Stored data entries
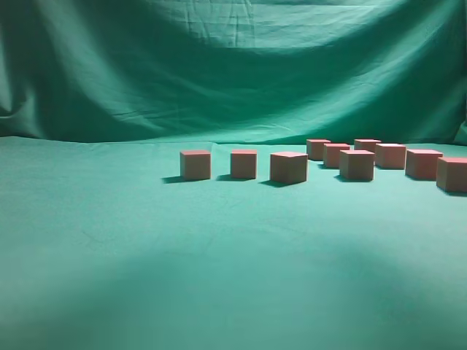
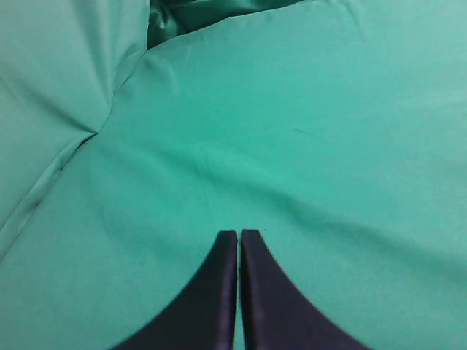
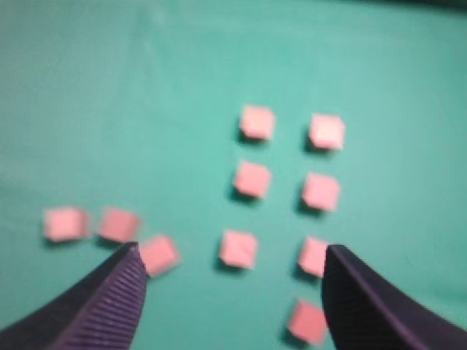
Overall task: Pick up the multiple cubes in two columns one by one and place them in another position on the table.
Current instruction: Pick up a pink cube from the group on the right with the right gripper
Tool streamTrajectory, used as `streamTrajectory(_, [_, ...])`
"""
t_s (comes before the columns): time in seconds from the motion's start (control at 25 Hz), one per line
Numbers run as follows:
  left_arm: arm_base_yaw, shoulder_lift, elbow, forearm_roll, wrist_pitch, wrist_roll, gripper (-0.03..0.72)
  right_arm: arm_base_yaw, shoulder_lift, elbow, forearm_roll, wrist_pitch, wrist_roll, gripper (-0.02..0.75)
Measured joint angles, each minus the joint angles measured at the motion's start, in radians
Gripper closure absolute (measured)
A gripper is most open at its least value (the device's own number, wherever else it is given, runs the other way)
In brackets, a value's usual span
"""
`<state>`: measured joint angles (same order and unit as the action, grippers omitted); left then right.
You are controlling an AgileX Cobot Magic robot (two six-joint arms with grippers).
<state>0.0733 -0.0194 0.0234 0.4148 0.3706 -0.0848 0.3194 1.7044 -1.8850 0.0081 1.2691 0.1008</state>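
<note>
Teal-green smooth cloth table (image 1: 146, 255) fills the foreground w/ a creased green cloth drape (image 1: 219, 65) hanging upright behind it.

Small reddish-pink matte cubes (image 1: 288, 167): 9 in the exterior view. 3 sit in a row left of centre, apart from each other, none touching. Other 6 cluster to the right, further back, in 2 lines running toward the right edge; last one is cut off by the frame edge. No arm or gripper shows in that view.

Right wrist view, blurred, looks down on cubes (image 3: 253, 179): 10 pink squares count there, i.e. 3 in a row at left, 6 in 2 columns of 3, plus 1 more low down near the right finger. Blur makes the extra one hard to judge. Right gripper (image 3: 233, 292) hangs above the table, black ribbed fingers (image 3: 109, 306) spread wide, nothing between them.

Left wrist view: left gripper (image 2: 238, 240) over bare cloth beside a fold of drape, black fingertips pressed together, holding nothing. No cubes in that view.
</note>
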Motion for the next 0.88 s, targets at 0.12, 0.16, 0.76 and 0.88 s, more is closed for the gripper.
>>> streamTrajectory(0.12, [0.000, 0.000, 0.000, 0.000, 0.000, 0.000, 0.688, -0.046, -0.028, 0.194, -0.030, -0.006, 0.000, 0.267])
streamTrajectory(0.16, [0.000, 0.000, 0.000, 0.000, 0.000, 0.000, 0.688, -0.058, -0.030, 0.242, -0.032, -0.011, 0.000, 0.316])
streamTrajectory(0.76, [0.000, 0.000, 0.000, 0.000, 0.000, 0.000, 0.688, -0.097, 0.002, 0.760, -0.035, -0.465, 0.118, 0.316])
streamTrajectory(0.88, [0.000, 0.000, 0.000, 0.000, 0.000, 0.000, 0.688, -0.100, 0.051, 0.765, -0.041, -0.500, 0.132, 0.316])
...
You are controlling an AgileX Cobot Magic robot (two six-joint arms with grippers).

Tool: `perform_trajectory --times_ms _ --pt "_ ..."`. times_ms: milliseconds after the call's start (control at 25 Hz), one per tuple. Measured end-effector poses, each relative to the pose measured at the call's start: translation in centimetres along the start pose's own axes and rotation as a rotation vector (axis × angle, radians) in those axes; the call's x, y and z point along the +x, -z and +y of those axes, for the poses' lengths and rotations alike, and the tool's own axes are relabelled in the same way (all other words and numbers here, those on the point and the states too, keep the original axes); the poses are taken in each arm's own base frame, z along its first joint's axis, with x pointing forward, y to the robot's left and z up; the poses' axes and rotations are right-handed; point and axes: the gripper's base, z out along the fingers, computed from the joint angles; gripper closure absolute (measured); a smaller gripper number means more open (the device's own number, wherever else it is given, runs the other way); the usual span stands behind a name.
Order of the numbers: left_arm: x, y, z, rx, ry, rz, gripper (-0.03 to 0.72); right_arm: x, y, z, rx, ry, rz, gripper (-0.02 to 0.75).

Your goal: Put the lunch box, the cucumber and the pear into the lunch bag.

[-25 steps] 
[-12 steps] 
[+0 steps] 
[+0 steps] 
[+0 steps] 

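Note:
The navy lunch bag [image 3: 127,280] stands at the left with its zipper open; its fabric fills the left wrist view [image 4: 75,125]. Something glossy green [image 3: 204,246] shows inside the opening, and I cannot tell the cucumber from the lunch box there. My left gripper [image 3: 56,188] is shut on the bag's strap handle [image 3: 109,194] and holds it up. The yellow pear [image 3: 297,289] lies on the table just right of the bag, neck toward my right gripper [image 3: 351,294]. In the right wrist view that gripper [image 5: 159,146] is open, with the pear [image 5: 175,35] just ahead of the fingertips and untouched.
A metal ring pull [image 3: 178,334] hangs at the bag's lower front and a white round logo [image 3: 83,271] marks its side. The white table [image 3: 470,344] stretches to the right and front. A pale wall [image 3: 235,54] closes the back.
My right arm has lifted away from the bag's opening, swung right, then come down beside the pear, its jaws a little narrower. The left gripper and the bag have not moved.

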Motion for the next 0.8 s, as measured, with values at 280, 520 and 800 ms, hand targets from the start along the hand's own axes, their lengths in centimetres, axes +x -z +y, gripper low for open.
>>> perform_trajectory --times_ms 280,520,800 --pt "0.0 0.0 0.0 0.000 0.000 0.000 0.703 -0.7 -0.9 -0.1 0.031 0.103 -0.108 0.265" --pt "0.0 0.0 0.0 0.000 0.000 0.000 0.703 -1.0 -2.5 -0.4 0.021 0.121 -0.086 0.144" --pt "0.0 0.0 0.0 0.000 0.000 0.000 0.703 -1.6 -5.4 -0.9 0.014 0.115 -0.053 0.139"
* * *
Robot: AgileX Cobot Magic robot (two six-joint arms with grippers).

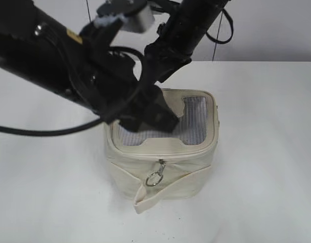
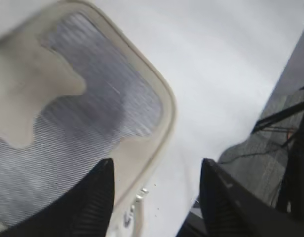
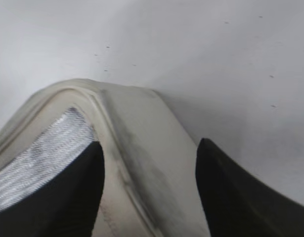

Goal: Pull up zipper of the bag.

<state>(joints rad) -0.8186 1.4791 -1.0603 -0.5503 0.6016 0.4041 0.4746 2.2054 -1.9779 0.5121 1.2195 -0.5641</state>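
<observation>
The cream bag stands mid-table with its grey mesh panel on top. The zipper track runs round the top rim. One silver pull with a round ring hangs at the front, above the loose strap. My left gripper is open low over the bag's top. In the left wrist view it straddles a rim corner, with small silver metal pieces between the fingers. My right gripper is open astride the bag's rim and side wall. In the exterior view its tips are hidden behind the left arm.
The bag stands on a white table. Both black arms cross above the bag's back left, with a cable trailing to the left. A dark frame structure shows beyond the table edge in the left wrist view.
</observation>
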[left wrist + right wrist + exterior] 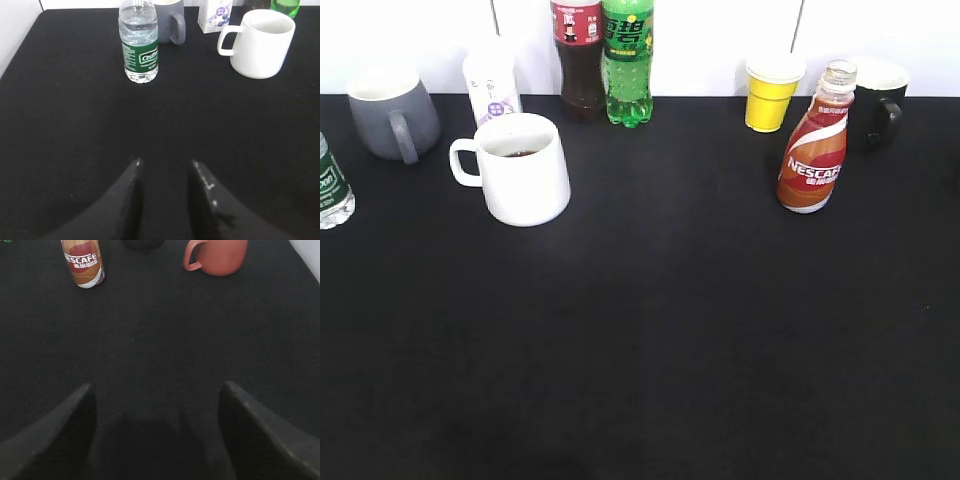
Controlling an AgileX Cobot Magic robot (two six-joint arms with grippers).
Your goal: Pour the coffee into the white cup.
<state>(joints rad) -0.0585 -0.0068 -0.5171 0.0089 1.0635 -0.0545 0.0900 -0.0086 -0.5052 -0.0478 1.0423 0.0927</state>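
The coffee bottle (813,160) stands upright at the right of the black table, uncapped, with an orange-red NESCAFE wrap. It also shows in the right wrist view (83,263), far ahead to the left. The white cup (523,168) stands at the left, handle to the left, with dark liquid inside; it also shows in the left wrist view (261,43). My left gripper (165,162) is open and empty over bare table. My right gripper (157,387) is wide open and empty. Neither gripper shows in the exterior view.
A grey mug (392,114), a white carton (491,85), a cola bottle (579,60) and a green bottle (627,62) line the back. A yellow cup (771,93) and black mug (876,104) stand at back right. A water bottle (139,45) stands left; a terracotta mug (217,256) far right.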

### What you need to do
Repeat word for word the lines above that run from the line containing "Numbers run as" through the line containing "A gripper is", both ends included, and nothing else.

### Result for this task
Numbers run as follows:
  left_arm: arm_base_yaw, shoulder_lift, elbow, forearm_roll, wrist_pitch, wrist_roll, gripper (-0.03..0.72)
  right_arm: arm_base_yaw, shoulder_lift, elbow, forearm_roll, wrist_pitch, wrist_roll, gripper (-0.02..0.75)
Measured joint angles, each minus the joint angles measured at the motion's start, in radians
Gripper closure absolute (measured)
A gripper is most open at its least value (the device's own number, wherever else it is given, runs the other way)

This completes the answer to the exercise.